Leichte Liebe / Auszug

„Ich weiß nicht, wo er ist,“ sagt Martha. „Bei mir hat er sich nicht gemeldet. Und falls du ihn sprechen solltest, kannst du ihm von mir ausrichten, dass er sich auch nicht mehr zu melden braucht.“

Beinahe fünf Wochen ist es jetzt her, dass Martha zuletzt etwas von Antoine gehört hat. An einem Mittwochvormittag hat er nach einem Telefonat ihre gemeinsame Wohnung in München Schwabing verlassen und ist seitdem nicht wieder aufgetaucht. Sie hat keine Ahnung, wohin er wollte und mit wem er kurz vorher gesprochen hat, wusste sie nicht. Und auch sonst scheint niemand zu wissen, wo er ist, denn ständig rufen irgendwelche Leute bei Martha an, die ihn ebenfalls seit dem besagten Mittwoch nicht mehr gesehen haben: Jeden Tag ab elf Uhr klingele ununterbrochen das Telefon, sie gehe ja schon gar nicht mehr ran, klagt Martha, denn in den seltensten Fällen sei es für sie. Es mache ihr nämlich keinen Spaß, beschwert sie sich weiter, nahezu täglich mit Antoines Freunden zu reden. „Wenn er da ist, macht er nur Ärger und wenn er nicht da ist, auch,“ sagt sie. Sie komme wirklich nicht zur Ruhe. Und Ruhe wäre etwas, was sie nach all den Jahren dringend brauchen könne.

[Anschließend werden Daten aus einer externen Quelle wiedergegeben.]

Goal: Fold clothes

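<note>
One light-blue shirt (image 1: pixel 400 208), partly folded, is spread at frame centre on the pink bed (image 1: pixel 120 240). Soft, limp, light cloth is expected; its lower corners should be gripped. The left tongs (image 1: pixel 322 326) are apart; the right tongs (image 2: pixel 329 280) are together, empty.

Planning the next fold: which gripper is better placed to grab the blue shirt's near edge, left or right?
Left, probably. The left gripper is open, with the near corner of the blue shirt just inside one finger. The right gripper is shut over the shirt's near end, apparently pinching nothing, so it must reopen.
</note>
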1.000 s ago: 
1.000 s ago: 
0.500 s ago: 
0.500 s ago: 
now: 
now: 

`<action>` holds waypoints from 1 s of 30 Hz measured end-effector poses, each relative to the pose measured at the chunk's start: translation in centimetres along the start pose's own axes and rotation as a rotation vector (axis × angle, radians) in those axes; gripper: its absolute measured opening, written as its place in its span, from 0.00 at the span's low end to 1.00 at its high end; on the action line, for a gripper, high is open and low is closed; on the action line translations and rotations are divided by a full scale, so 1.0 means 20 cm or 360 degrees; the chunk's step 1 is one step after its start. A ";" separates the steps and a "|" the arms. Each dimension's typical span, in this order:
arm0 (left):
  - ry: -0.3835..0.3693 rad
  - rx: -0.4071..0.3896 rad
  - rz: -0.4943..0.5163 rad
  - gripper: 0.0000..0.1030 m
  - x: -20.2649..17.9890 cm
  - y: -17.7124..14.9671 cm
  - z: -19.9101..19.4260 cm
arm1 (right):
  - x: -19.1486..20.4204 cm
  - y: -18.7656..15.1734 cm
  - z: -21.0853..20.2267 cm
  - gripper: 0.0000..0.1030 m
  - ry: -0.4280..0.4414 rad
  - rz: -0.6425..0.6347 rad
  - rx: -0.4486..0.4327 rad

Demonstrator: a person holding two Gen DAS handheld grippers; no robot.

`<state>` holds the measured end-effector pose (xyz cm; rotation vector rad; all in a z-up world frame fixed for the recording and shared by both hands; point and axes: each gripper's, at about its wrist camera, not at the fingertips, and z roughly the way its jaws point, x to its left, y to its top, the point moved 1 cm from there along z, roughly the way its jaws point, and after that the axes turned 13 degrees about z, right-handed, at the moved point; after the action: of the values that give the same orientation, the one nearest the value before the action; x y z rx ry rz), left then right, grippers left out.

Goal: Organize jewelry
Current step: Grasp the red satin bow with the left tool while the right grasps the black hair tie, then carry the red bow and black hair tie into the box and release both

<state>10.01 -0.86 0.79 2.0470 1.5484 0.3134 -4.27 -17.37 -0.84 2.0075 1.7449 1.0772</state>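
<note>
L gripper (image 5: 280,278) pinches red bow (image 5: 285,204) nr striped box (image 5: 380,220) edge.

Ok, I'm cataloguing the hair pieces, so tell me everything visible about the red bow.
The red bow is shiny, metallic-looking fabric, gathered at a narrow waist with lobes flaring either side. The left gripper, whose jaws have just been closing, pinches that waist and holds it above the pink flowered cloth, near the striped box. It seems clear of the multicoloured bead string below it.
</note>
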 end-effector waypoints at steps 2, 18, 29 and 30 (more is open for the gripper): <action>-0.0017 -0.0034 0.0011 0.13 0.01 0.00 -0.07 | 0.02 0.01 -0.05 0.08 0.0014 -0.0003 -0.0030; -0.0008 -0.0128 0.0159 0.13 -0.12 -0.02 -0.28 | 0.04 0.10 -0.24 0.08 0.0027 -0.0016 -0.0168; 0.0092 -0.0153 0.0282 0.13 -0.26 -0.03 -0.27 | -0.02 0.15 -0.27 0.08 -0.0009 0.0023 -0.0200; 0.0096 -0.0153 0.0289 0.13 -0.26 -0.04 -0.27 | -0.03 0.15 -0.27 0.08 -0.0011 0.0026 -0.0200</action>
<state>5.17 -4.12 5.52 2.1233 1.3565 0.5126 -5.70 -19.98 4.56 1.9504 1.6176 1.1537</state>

Auch ich gehöre zu den Leuten, die ihre Ruhe stören: Seit vier Wochen rufe ich jeden zweiten Morgen bei ihr an, um zu fragen, ob mein Vater sich gemeldet hat und jedes Mal antwortet sie, dass er das nicht getan hat. Inzwischen brauche ich sie gar nicht mehr zu fragen – schon wenn sie meine Stimme hört, erklärt sie barsch: „Er ist nicht da, du hättest nicht anzurufen brauchen“, und dann beklagt sie sich, wie unmöglich von ihm es sei, sich einfach so fort zu schleichen und was er alles hätte erledigen müssen, aber nicht erledigt habe, bevor er an jenem Mittwoch aus dem Haus ging: Das Auto abmelden, das nasse Laub auf der Terrasse aufkehren, einkaufen, die Küche putzen und die Wäsche aufhängen, die er zwei Tage vor seinem Verschwinden gewaschen hat. Nun hat Martha die Wäsche ein zweites Mal gewaschen und selbst aufgehängt, die Küche und das Bad geputzt, das Auto abgemeldet, die Raten für den Kredit eingezahlt und eine neue Glühbirne in die Flurlampe geschraubt. Das Ergebnis dieser Anstrengungen war vorhersehbar: Sie hat wieder Rückenschmerzen. Zwei Nächte habe sie vor Schmerzen nicht schlafen können und über eine Woche lang habe sie täglich ihre Ärztin aufsuchen müssen, um sich eine Spritze geben zu lassen. Schlecht sei es ihr gegangen, um nicht zu sagen entsetzlich schlecht. Aber wie es ihr geht, dafür hat sich Antoine ja noch nie interessiert.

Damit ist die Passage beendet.